→ AIM OF THE TASK
Every record must appear in your reply exactly as written.

--- START ---

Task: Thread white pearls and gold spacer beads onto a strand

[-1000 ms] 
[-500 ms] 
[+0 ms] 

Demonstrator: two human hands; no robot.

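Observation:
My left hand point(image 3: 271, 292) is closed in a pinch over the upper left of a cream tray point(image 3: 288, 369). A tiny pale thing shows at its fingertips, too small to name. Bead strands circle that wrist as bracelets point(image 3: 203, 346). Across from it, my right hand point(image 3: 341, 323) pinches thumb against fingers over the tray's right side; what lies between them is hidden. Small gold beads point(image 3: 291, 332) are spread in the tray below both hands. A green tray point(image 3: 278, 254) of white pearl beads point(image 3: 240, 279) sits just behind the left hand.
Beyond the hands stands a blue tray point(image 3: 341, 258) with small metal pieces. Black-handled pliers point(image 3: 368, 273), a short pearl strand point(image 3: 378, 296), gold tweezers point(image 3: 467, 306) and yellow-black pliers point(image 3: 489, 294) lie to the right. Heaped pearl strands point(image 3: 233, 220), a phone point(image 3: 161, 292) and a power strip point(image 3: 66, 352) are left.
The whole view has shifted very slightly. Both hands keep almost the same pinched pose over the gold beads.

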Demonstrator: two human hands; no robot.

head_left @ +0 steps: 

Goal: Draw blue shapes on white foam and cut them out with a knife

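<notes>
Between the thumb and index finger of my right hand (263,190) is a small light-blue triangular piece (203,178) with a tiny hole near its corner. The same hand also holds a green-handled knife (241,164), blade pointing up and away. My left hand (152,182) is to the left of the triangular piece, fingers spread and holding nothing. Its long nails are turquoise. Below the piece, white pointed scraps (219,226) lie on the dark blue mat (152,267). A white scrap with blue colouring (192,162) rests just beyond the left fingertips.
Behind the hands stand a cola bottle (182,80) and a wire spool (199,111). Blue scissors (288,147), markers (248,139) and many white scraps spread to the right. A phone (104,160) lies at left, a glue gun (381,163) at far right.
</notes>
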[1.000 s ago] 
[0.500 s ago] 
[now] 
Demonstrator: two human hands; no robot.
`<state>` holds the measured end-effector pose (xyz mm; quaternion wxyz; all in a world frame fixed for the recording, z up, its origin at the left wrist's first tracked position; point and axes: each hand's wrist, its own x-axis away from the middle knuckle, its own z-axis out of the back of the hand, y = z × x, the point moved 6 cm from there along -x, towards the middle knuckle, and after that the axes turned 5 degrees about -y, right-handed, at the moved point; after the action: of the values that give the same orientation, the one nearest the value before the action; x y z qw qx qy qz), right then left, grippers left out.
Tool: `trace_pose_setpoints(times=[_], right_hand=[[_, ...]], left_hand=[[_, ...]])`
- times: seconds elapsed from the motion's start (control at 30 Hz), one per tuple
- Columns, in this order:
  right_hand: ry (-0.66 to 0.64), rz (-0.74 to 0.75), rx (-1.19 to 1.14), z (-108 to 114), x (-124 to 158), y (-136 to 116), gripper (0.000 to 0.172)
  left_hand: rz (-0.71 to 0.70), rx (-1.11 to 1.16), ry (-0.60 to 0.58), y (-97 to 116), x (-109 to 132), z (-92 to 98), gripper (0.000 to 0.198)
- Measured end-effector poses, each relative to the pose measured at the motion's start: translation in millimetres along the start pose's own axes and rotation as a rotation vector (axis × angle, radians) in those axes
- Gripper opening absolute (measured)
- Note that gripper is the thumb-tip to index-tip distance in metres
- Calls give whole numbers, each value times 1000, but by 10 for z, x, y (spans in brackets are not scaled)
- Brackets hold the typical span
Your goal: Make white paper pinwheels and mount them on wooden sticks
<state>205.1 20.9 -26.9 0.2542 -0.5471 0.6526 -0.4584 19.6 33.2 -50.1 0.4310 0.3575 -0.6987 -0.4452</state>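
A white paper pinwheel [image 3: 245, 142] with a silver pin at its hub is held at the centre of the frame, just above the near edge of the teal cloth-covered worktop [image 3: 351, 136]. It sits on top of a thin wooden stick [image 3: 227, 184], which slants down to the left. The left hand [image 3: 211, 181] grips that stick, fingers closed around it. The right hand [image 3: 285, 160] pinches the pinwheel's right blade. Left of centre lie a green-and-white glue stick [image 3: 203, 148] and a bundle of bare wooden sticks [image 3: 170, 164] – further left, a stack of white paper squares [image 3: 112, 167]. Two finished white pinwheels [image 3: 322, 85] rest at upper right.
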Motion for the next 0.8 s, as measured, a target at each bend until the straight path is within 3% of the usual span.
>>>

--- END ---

→ COMPLETED EXERCISE
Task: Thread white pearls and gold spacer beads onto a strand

[-1000 ms] 
[-500 ms] 
[+0 ms] 

Demonstrator: two human hands; no robot.

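Observation:
My left hand point(image 3: 271, 292) is closed in a pinch over the upper left of a cream tray point(image 3: 288, 369). A tiny pale thing shows at its fingertips, too small to name. Bead strands circle that wrist as bracelets point(image 3: 203, 346). Across from it, my right hand point(image 3: 341, 323) pinches thumb against fingers over the tray's right side; what lies between them is hidden. Small gold beads point(image 3: 291, 332) are spread in the tray below both hands. A green tray point(image 3: 278, 254) of white pearl beads point(image 3: 240, 279) sits just behind the left hand.
Beyond the hands stands a blue tray point(image 3: 341, 258) with small metal pieces. Black-handled pliers point(image 3: 368, 273), a short pearl strand point(image 3: 378, 296), gold tweezers point(image 3: 467, 306) and yellow-black pliers point(image 3: 489, 294) lie to the right. Heaped pearl strands point(image 3: 233, 220), a phone point(image 3: 161, 292) and a power strip point(image 3: 66, 352) are left.
The whole view has shifted very slightly. Both hands keep almost the same pinched pose over the gold beads.
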
Demonstrator: two human hands; no robot.

head_left @ +0 steps: 

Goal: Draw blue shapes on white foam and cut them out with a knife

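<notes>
Between the thumb and index finger of my right hand (263,190) is a small light-blue triangular piece (203,178) with a tiny hole near its corner. The same hand also holds a green-handled knife (241,164), blade pointing up and away. My left hand (152,182) is to the left of the triangular piece, fingers spread and holding nothing. Its long nails are turquoise. Below the piece, white pointed scraps (219,226) lie on the dark blue mat (152,267). A white scrap with blue colouring (192,162) rests just beyond the left fingertips.
Behind the hands stand a cola bottle (182,80) and a wire spool (199,111). Blue scissors (288,147), markers (248,139) and many white scraps spread to the right. A phone (104,160) lies at left, a glue gun (381,163) at far right.
</notes>
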[1.000 s ago] 
[0.500 s ago] 
[now] 
Demonstrator: two human hands; no robot.
`<state>` holds the measured end-effector pose (xyz mm; quaternion wxyz; all in a world frame fixed for the recording, z up, its origin at the left wrist's first tracked position; point and axes: each hand's wrist, its own x-axis away from the middle knuckle, its own z-axis out of the back of the hand, y = z × x, the point moved 6 cm from there along -x, towards the middle knuckle, and after that the axes turned 5 degrees about -y, right-handed, at the moved point; after the action: of the values that give the same orientation, the one nearest the value before the action; x y z qw qx qy qz), right then left, grippers left out.
Tool: `trace_pose_setpoints(times=[_], right_hand=[[_, ...]], left_hand=[[_, ...]])`
- times: seconds elapsed from the motion's start (control at 30 Hz), one per tuple
- Columns, in this order:
  right_hand: ry (-0.66 to 0.64), rz (-0.74 to 0.75), rx (-1.19 to 1.14), z (-108 to 114), x (-124 to 158), y (-136 to 116), gripper (0.000 to 0.172)
  left_hand: rz (-0.71 to 0.70), rx (-1.11 to 1.16), ry (-0.60 to 0.58), y (-97 to 116), x (-109 to 132), z (-92 to 98), gripper (0.000 to 0.198)
- Measured end-effector poses, each relative to the pose measured at the motion's start: translation in millimetres along the start pose's own axes and rotation as a rotation vector (axis × angle, radians) in those axes
- Gripper opening absolute (measured)
- Note that gripper is the thumb-tip to index-tip distance in metres
- Calls give whole numbers, each value times 1000, but by 10 for z, x, y (spans in brackets are not scaled)
- Brackets hold the typical span
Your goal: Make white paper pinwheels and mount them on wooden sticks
<state>205.1 20.9 -26.9 0.2542 -0.5471 0.6526 -0.4584 19.6 33.2 -50.1 0.4310 0.3575 -0.6987 -0.4452</state>
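A white paper pinwheel [image 3: 245, 142] with a silver pin at its hub is held at the centre of the frame, just above the near edge of the teal cloth-covered worktop [image 3: 351, 136]. It sits on top of a thin wooden stick [image 3: 227, 184], which slants down to the left. The left hand [image 3: 211, 181] grips that stick, fingers closed around it. The right hand [image 3: 285, 160] pinches the pinwheel's right blade. Left of centre lie a green-and-white glue stick [image 3: 203, 148] and a bundle of bare wooden sticks [image 3: 170, 164] – further left, a stack of white paper squares [image 3: 112, 167]. Two finished white pinwheels [image 3: 322, 85] rest at upper right.
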Motion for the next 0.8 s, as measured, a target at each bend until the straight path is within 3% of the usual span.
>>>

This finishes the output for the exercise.